The sentencing judge concluded from his reading of the text that he was not required to consider only those indictable offenses carrying a maximum punishment of more than two years in establishing a pattern of findings of guilt. He also took the position that it was reasonable to consider the charges for which S.A.C. had just been found guilty as part of this pattern.

S.A.C. appealed, arguing that the sentencing was incorrect. The Nova Scotia Court of Appeal agreed with the sentencing judge, reasoning that “history” meant “time prior to the date of sentencing.” By this definition, the offences to which S.A.C. had just pled guilty qualified, as they happened before the date of sentencing. Bateman J.A. also agreed that in establishing the pattern of findings of guilt, non-indictable offences might be used, but took care to point out that indictable offences weren’t necessary to establish a pattern of findings of guilt in S.A.C.’s case.

The Supreme Court of Canada dismissed S.A.C.’s appeal, reasoning as follows:

Canadian jurisprudential tradition, in instances where the English and French versions of a law conflict but are not irreconcilable, is to follow the narrowest possible interpretation of the law in question (as exemplified in R v Daoust, [2004] 1 SCR 217).

The English use of “history” in this instance could mean either the history including the offences for which the individual was being sentenced, or the history up to but not including those offences. The French version, however, narrows this by using the word “après,” indicating that the offences for which the invidivual is being sentenced should not be considered. The French version is narrower, and thus for this part of the law, it prevails.

The second issue, the patterns of findings of guilt, flips narrowness around; where the French version of the law demands only one conviction (for a crime where an adult would be charged for more than two years’ imprisonment) to commit a young person to custody, the English version requires what amounts to a history of significant criminal behaviour. Since this latter is obviously more difficult for the state to prove, it is the narrower reading and thus prevails.

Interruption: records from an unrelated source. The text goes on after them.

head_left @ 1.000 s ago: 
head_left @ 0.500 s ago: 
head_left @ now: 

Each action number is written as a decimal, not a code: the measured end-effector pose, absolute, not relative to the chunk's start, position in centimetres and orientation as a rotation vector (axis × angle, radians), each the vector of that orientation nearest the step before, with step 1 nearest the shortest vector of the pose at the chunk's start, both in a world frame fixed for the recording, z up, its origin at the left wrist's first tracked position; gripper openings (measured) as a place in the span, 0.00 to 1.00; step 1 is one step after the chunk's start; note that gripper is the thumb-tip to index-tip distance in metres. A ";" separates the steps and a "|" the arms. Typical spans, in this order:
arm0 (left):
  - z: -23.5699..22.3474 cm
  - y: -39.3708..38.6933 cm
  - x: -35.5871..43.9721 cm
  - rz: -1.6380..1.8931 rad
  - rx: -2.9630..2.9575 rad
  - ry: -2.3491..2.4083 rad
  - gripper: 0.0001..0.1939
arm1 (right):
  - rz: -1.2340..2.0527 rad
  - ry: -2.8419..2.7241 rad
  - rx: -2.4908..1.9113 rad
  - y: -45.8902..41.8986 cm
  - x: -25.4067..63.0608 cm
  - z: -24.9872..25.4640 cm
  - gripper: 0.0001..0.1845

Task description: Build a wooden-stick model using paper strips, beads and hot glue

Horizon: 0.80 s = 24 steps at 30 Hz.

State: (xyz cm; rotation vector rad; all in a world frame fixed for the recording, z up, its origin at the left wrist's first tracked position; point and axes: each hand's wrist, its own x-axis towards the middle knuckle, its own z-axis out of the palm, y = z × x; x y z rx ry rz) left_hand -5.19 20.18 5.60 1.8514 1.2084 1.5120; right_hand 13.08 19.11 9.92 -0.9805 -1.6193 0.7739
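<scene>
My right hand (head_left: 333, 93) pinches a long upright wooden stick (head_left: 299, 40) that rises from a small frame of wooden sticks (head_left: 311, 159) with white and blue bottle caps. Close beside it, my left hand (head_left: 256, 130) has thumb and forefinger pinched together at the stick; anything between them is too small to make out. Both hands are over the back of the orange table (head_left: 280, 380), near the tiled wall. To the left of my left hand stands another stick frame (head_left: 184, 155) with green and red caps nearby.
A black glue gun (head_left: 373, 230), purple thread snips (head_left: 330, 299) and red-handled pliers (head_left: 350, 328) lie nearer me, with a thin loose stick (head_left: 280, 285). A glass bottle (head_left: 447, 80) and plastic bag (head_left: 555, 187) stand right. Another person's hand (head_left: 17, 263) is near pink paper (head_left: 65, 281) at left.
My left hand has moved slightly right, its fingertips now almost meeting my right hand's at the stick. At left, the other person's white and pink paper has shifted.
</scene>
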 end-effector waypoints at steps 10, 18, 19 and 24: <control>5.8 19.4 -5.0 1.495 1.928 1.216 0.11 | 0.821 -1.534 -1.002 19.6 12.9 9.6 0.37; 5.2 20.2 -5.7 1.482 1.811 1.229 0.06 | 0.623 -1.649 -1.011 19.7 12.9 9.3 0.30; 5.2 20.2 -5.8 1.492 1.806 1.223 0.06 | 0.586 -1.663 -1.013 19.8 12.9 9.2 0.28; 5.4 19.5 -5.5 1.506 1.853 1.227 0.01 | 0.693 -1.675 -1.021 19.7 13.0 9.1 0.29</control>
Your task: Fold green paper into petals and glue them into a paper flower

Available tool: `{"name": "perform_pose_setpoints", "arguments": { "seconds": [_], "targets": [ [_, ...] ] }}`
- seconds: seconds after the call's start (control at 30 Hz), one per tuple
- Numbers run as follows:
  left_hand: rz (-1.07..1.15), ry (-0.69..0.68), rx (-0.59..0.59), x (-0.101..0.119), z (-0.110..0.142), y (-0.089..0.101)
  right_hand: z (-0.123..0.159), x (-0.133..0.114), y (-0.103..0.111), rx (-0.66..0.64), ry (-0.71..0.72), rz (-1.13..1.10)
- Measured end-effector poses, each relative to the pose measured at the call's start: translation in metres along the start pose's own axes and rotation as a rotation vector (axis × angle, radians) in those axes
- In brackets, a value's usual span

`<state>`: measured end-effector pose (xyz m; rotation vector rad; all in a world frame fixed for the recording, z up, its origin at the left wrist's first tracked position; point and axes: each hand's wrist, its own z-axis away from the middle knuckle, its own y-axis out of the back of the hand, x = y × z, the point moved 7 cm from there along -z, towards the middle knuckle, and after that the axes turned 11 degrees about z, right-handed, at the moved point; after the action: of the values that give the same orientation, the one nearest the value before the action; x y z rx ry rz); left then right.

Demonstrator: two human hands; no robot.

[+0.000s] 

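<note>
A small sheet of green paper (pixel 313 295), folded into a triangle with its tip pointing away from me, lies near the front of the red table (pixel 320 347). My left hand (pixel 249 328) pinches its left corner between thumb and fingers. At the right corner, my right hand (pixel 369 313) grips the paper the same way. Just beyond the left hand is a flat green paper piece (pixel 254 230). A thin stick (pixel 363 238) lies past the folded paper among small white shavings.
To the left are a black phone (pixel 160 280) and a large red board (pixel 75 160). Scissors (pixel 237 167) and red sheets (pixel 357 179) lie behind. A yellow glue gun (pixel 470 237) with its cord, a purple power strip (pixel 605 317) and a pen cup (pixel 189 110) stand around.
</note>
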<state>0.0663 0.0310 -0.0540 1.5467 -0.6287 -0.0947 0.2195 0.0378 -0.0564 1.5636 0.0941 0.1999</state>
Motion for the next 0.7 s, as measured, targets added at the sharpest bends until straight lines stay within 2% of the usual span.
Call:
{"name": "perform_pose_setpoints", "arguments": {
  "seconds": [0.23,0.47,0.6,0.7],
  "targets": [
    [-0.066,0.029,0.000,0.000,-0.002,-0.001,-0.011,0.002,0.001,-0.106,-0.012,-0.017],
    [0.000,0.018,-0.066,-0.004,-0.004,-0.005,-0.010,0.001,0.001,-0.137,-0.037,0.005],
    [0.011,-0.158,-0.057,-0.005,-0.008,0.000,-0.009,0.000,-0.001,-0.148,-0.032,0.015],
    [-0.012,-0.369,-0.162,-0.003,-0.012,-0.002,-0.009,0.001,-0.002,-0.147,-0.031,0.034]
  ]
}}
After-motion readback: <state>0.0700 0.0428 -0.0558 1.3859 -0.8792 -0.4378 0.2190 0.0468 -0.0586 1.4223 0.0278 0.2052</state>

S.A.C. also argued that the pattern of findings of guilt should not include non-indictable offences, but Justice Deschamps strongly disagreed:

I am not convinced by this argument. The word “pattern” relates to prior findings of guilt, not to the finding in respect of which the young person is being sentenced. To hold that only prior convictions for indictable offences are to be considered would be to impose a limit that is not provided for in the English version and is totally absent from the French. Although similarity can be relevant to the determination whether a pattern exists, the threshold is a pattern of findings of guilt, not a pattern of findings of guilt for the same type of offence as the one for which the young person is being sentenced.

Since a harmonious interpretation had been derived from the conflicting English and French readings, it then fell to the Supreme Court to determine whether or not this new interpretation of the conflicting passages was in line with Parliament’s original intent (as was done in Schreiber v Canada, [2002] 3 SCR 269). Since Parliament’s intent in passing the Youth Criminal Justice Act was to reduce the number of youth incarcerations, and since the new interpretation will offer less opportunity to incarcerate young people than other readings (despite Deschamps J.’s willingness to consider non-indictable offenses in the pattern of findings of guilt), the Court found that it passed this test.

However, in an unfortunate conclusion for S.A.C., the Supreme Court of Canada then found that despite the higher threshold for sentencing a minor to custody, he satisfied the requirements necessary under the new interpretation to qualify. Which just goes to show you that sometimes, you just can’t beat the system – nor battez le système.